[Given material — start]

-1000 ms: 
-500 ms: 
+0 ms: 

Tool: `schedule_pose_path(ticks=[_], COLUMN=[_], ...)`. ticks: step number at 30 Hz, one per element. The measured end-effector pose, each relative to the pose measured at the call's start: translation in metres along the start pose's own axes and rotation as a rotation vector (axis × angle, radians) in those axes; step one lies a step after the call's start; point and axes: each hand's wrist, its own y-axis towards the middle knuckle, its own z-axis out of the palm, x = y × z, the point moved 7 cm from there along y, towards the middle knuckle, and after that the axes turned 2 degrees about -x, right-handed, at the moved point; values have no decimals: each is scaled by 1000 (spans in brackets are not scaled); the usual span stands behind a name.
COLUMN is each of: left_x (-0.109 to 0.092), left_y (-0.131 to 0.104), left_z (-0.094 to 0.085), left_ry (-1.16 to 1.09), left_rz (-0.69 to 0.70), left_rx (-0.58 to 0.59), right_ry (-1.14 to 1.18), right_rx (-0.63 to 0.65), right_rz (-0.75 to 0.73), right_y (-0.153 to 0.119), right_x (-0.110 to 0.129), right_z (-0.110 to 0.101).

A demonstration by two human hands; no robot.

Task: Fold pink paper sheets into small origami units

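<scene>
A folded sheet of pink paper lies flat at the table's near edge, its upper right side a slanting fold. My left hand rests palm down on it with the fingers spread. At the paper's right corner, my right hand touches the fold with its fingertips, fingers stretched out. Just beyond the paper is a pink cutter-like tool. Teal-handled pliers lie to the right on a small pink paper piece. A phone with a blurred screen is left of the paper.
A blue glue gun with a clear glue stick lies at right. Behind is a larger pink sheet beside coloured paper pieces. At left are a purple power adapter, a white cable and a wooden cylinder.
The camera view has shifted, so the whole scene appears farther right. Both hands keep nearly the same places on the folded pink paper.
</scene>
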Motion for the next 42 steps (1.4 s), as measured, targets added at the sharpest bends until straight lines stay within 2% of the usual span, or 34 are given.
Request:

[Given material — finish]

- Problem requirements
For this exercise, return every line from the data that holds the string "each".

- Result of the exercise
Tool: `schedule_pose_path(ticks=[_], COLUMN=[_], ...)`. ticks: step number at 30 Hz, one per element. The measured end-effector pose, each relative to the pose measured at the call's start: translation in metres along the start pose's own axes and rotation as a rotation vector (axis × angle, radians) in those axes; step one lies a step after the call's start; point and axes: each hand's wrist, its own y-axis towards the middle knuckle, its own z-axis out of the palm, x = y × z, the point moved 7 cm from there along y, towards the middle knuckle, and after that the axes turned 2 degrees about -x, right-handed, at the moved point; values have no decimals: each is scaled by 1000 (spans in brackets are not scaled); the usual span stands behind a name.
COLUMN is each of: left_x (-0.109 to 0.092), left_y (-0.131 to 0.104), left_z (-0.094 to 0.085), left_ry (-1.16 to 1.09), left_rz (-0.69 to 0.70), left_rx (-0.58 to 0.59), right_ry (-1.14 to 1.18), right_rx (-0.63 to 0.65), right_rz (-0.75 to 0.73), right_y (-0.153 to 0.119), right_x (-0.110 to 0.129), right_z (-0.110 to 0.101).

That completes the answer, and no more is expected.